Os primeiros estudos do jovem prodígio foram conduzidos no Mosteiro de Monte Cassino, próximo do lar familiar, embora a parte mais importante da sua formação se tenha desenvolvido na Universidade de Nápoles, onde encontrou um ambiente de tradutores das obras de Averróis para latim. O seu primeiro professor, Pedro de Irlanda, colocou-o em contacto com as obras aristotélicas.
Tomás destacou-se pela sua inteligência e, por esse motivo, o seu professor propôs enviá-lo para Paris para que pudesse estudar perto de Alberto Magno. A sua capacidade conduziu a escolástica ao expoente máximo de desenvolvimento, tanto como professor em Paris como desde 1259 nos seus ensinos no stadium mantido na corte pontifícia, em Agnani, em Orvieto ou em Viterbo.
A escolástica alcançou nestes anos o ponto de viragem devido ao êxito de alguns professores de Paris que difundiram um Aristóteles sem os véus eclesiásticos. Destes, o principal foi Siger de Brabante, líder da corrente conhecida como averroísmo latino. O êxito entre os estudantes obrigou a Igreja a contra-atacar. O único que o podia fazer era Tomás de Aquino e essa foi a sua missão. Chegou a Paris pela segunda vez em 1270 brandindo um ensaio contra os averroístas, e em particular contra Siger de Brabante. Produziu-se nessa altura um importante debate, no qual Tomás de Aquino teve de fazer frente às críticas do franciscano John Peckham, aluno de Boaventura.

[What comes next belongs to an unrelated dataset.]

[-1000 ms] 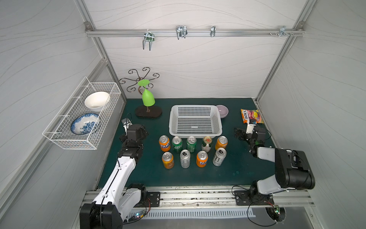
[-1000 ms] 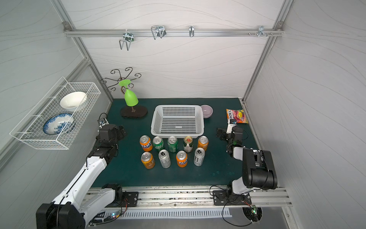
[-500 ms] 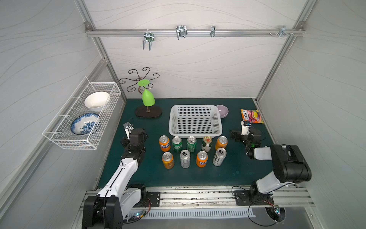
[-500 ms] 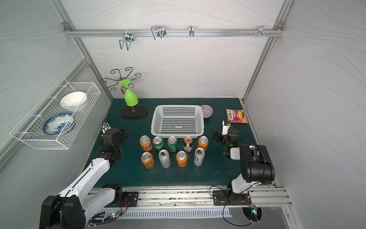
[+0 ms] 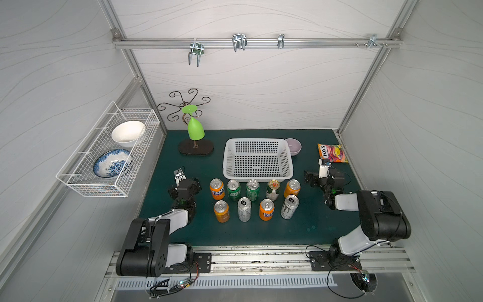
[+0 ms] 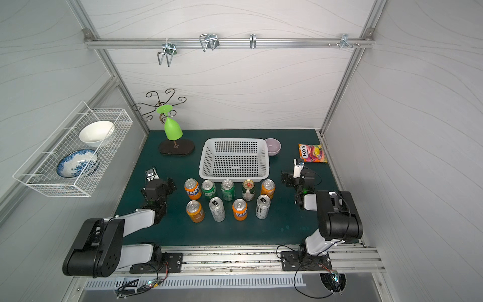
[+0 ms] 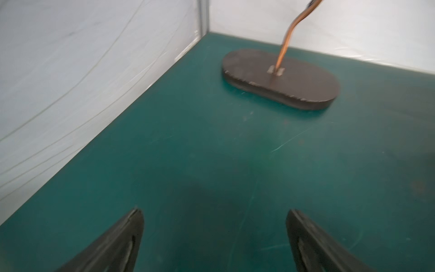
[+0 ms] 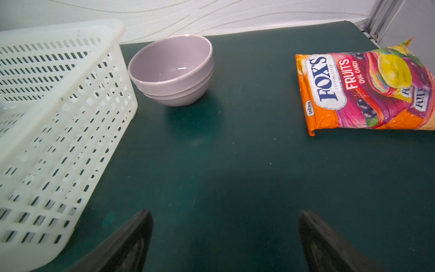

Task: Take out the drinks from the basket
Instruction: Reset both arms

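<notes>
The left tool (image 7: pixel 214 213) is seen with its jaws spread wide and nothing between them, held low over bare table just beside the left end of the can rows; the right tool (image 8: pixel 225 214) is likewise spread wide and empty, held low near the basket's front right corner. The green table (image 5: pixel 261 232) is shown in both top views, and a white wire rack (image 5: pixel 104 167) holding two bowls is fixed to the left wall. The white basket (image 5: pixel 225 159) is placed at the middle back of the table, and no can is seen inside it. A dark stand (image 5: pixel 196 149) carrying an inverted green glass is set to the basket's left. The drinks (image 5: pixel 252 189) are stood upright on the table in two rows just in front of the basket: five in the back row, nearly touching its front rim, and four in the front row. A candy bag (image 8: pixel 367 91) is laid flat at the back right, and a lilac bowl (image 8: pixel 171 70) is placed just beside the basket's back right corner.
</notes>
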Controlling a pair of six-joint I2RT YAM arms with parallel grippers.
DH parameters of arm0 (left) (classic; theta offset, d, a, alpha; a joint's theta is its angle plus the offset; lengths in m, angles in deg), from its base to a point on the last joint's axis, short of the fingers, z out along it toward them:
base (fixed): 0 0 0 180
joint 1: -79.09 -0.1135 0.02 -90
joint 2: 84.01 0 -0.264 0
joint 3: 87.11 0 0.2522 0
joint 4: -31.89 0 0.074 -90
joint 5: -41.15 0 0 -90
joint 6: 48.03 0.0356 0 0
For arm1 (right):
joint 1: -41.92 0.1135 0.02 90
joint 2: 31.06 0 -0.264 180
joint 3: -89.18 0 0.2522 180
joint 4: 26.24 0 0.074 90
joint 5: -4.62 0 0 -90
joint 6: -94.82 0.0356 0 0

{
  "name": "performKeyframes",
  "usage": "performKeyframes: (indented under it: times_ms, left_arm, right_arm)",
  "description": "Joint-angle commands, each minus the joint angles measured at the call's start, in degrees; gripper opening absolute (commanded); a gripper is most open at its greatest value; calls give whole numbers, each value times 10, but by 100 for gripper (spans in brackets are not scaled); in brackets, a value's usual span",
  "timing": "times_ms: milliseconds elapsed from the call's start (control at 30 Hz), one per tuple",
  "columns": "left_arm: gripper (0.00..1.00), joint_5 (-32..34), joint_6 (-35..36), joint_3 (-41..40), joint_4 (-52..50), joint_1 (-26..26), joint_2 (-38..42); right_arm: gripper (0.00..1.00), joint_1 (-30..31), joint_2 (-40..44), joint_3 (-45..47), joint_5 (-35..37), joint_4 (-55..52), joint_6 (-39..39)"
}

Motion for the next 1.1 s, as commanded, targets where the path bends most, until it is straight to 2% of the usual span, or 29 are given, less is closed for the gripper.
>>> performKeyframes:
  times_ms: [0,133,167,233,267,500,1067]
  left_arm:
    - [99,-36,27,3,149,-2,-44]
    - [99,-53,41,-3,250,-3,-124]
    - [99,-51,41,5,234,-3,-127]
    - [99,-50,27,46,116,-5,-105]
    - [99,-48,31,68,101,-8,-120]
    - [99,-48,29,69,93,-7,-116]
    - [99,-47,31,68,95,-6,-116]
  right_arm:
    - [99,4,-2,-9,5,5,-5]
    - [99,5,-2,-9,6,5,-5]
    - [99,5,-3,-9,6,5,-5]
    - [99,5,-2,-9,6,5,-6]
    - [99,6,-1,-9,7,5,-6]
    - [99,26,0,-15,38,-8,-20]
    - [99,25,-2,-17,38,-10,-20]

Foram três anos de duras controvérsias que minaram a sua saúde, sem que se possa atribuir claramente a vitória a uma das facções. Em 1272, Tomás regressou a Itália a pedido do rei Carlos de Anjou com o propósito de reorganizar a Universidade de Nápoles.
Nos últimos anos da sua vida, São Tomás de Aquino deixou de escrever, fosse por cansaço ou por desilusão da dialéctica e da argumentação. Morreu em 1274 enquanto lhe chegavam as notícias da intensificação dos debates do averroísmo latino e da intromissão do bispo Tempier nos trabalhos de Siger de Brabante.